• Sneak peek – Cafe Football to bring new look menu to Museum in May

Sneak peek – Cafe Football to bring new look menu to Museum in May

5 April 2017 by Neil Sowerby

AVOIDING a couple of over-the-top tackles from souvenir-toting over-enthusiastic tourists outside the National Football Museum, ToM couldn’t help noticing the signs saying Cafe Football Opening May.

It took us back to our enjoyable visit to the Gary Neville/Ryan Giggs-run operation (below) inside their Hotel Football next to Old Trafford (we love the hotel’s rooftop five-a-side pitch). 

OK, it was never going to be a culinary Theatre of Dreams but the American diner influenced offering worked well, possibly down to the influence of consultant chef, two Michelin-starred Michael Wignall.

His career has moved on, taking over the starry country house kitchens at Gidleigh Park from Michael Caines and severing his ties with Cafe Football.

This now comes under the remit, we presume, of GG Hospitality’s creative director Michael O’Hare, whose upmarket ‘space-age Asian’ restaurant, The Rabbit In The Moon now resides on the top two floors of Urbis, above the National Football Museum.

We couldn’t resist a sneak peek the menu on the website, which appears to distance itself from the laddy banter of the food titles at Hotel Football and the original Cafe Football in London’s Docklands.
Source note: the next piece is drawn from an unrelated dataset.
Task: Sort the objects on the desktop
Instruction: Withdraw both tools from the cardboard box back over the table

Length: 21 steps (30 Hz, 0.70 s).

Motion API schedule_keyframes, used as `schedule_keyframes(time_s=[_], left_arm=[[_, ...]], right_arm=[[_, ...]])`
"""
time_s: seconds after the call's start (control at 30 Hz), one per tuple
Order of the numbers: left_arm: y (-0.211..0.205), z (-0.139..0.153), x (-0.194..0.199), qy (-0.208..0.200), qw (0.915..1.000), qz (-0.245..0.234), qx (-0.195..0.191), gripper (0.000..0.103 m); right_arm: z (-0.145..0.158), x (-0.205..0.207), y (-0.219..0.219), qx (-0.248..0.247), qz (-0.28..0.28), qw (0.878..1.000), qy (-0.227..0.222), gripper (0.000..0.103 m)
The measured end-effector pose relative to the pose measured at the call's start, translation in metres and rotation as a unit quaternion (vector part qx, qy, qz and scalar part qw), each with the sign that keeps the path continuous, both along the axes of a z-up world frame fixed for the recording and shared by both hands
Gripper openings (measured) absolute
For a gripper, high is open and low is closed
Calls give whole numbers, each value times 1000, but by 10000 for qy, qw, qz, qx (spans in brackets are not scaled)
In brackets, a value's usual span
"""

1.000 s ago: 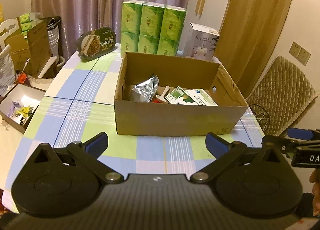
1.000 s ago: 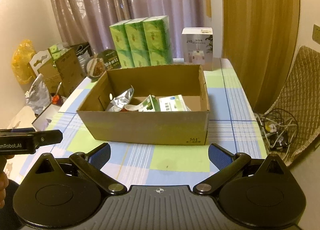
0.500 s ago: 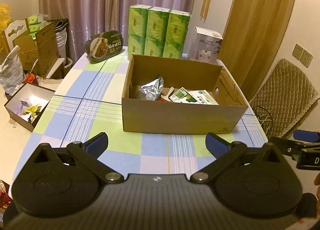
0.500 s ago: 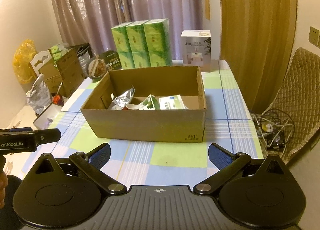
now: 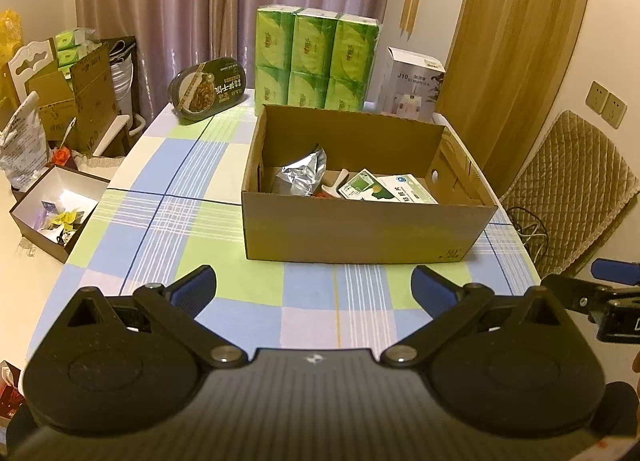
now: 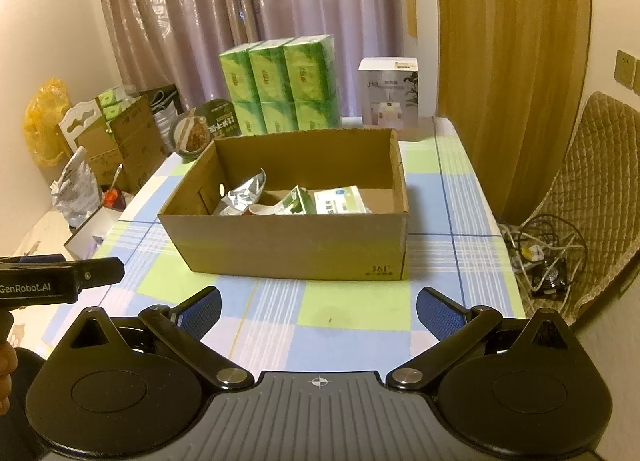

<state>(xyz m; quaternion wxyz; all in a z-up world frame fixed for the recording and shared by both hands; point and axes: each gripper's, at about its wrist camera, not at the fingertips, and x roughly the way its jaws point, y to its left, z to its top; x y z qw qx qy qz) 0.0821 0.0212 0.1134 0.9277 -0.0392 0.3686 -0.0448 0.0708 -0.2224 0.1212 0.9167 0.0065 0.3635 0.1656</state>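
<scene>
Both grippers, left gripper (image 5: 314, 287) and right gripper (image 6: 318, 307), spread wide, holding nothing; cardboard box (image 6: 296, 249) at 12 marked "361", one white "J10" carton (image 5: 412, 91) at 1, six green packs (image 5: 316, 61).

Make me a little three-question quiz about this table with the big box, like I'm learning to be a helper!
1. True or false: the left tool and the right tool are both open and hold nothing.
2. What lies inside the cardboard box beside the silver foil bag?
A. green-and-white packets
B. a red ball
C. a teddy bear
3. Fill in: the green tissue packs stand ____ the box, near the curtain.

Key
1. True
2. A
3. behind
</scene>
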Motion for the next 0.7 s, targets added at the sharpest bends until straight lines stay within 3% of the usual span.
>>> schedule_keyframes(time_s=[0.7], left_arm=[[-4,-11,-2,74,9999,-86,-44,102]], right_arm=[[-12,1,-5,1,-53,9999,146,101]])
Gone are the nibble sof the Pre-match Warm Up, Scholesy’s Steak Pudding, Nev’s Noodle Pot and Giggsy’s Red Dragon Sausages, while The Boss burger has gone the way of Sir Alex (so no chance for a David Moyes slap-up feast).

In, from £40 for three courses, are a variety of determinedly un-jokey set menus – unless you get a laugh out of pork three ways – though a groundsman’s salad does roll up, featuring crispy quail’s egg, goat’s milk puree, hazelnut and truffle. 

If that all sound a bit far distant from a swift balti pie and punt there are more affordable bowls, costing £7.95 a go plus a promise of available bespoke menus. Couldn’t spot a prawn sandwich, mind.